# AlerteNature

Vous avez peut-être aperçu l’appel de plusieurs ONG et autres organismes de protection de l’environnement à propos des mesures européennes. Avec le fameux hashtag « Nature Alert ».

Non?

Alors cet article tombe à pic 😉

Directive Habitats, Directives Oiseaux, Natura 2000, LIFE : les 4 piliers de la protection environnementale en Europe.

La Directive Oiseaux est la législation la plus ancienne – et la première- en terme de protection commune des espèces initiée par l’Europe. C’est en 1979 que les États membres se penchent sur la question et décident de légiférer car les naturalistes sonnent l’alarme : les populations aviaires sont en chute libre.

L’objectif est clair : il faut maintenir les populations d’oiseaux à des niveaux écologiquement durable. Préservation, restauration et surveillance seront les mots clefs. La protection des espèces est renforcée par celle des sites de nidification, qui permet notamment de protéger les espèces migratrices.

Treize ans plus tard, une seconde directive vient épauler les prémisses de la conservation de la nature : la Directive Habitats. Son objectif est de taille : protéger 220 types d’habitats européens d’intérêt et plus de 1000 espèces, animales et végétales, répertoriées dans les fameuses « Annexes ».

De ces deux Directives naîtra la plus gros projet de protection environnemental au monde. Un réseau unique, continental : le réseau Natura 2000.

Natura 2000, le réseau européen de la conservation

Natura_2000_logo

En écologie de la conservation, il y a typiquement deux mouvements : ceux qui prônent le « land sparing » – la mise en réserve conservatoire qui isole de toute activité humaine, par exemple les îles Galapagos – et le « land sharing » où les pratiques de conservation de la nature s’intègrent dans des environnements où les humains sont largement présents, comme les zones agricoles (saviez-vous par exemple que 50% des espèces observables en Europe se retrouvent dans les zones agricoles?).

Le principe du réseau Natura 2000 est de combiner les deux approches.

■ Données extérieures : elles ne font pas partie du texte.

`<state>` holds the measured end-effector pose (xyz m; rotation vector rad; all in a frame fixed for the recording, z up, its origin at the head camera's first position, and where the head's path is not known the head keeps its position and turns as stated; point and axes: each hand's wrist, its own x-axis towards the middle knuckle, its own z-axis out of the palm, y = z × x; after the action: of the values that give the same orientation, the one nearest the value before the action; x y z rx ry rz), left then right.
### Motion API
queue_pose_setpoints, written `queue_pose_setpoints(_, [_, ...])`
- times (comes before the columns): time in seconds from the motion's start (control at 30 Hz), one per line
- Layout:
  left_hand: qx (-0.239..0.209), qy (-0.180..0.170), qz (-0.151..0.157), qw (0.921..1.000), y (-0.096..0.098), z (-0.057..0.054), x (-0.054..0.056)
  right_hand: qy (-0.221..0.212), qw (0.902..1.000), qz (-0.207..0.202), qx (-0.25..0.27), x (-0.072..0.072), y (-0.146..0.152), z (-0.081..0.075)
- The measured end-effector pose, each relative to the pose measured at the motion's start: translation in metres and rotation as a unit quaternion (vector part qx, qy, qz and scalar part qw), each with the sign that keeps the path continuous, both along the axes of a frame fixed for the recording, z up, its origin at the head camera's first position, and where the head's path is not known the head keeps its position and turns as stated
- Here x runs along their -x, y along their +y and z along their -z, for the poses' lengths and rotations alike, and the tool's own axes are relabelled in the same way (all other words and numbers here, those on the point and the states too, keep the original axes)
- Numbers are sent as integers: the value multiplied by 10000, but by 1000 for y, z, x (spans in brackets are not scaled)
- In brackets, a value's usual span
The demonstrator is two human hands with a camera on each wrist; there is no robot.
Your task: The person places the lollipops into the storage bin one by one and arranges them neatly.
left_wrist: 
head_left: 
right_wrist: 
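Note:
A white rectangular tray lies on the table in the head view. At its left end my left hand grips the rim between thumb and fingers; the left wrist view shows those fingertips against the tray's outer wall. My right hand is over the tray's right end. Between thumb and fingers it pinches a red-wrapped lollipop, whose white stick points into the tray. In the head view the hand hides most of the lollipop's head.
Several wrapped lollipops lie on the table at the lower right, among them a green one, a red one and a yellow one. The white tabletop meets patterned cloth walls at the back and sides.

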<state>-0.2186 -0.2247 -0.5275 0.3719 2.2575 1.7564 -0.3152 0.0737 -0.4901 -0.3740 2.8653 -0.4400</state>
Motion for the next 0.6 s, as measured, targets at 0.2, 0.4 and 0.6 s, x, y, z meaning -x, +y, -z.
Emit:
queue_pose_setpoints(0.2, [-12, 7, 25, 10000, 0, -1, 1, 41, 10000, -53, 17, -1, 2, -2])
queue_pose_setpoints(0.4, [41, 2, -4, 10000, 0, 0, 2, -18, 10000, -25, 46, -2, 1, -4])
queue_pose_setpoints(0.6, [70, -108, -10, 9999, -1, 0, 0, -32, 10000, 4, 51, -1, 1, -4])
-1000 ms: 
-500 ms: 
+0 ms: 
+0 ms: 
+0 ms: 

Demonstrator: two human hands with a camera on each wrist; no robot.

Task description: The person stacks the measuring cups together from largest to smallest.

Ce vaste réseau écologique (20% des territoires européens appartiennent au réseau) comprend certes quelques réserves mais se compose principalement d’une série de sites ou d’habitats hébergeant des activités humaines, comme les zones agricoles ou les carrières. Son objectif ? Freiner le déclin de la biodiversité en Europe, sans compromettre la durabilité des activités économiques , ni rompre le lien entre la nature et nous, les citoyens.

Natura 2000 se compose d’une série de sites intégrés pour leur importance vis-à-vis des oiseaux (sites de nidification, passage de migration), ce sont les Zones de Protection Spéciale, auxquelles s’ajoutent les Zones Spéciales de Conservation. Ces dernières sont sélectionnés sur base des Annexes de la Directive Habitat : on y retrouve soit des habitats rares ou d’une grande importance écologique, soit des espèces animales ou végétales de grande valeur communautaire, écologique ou culturelle.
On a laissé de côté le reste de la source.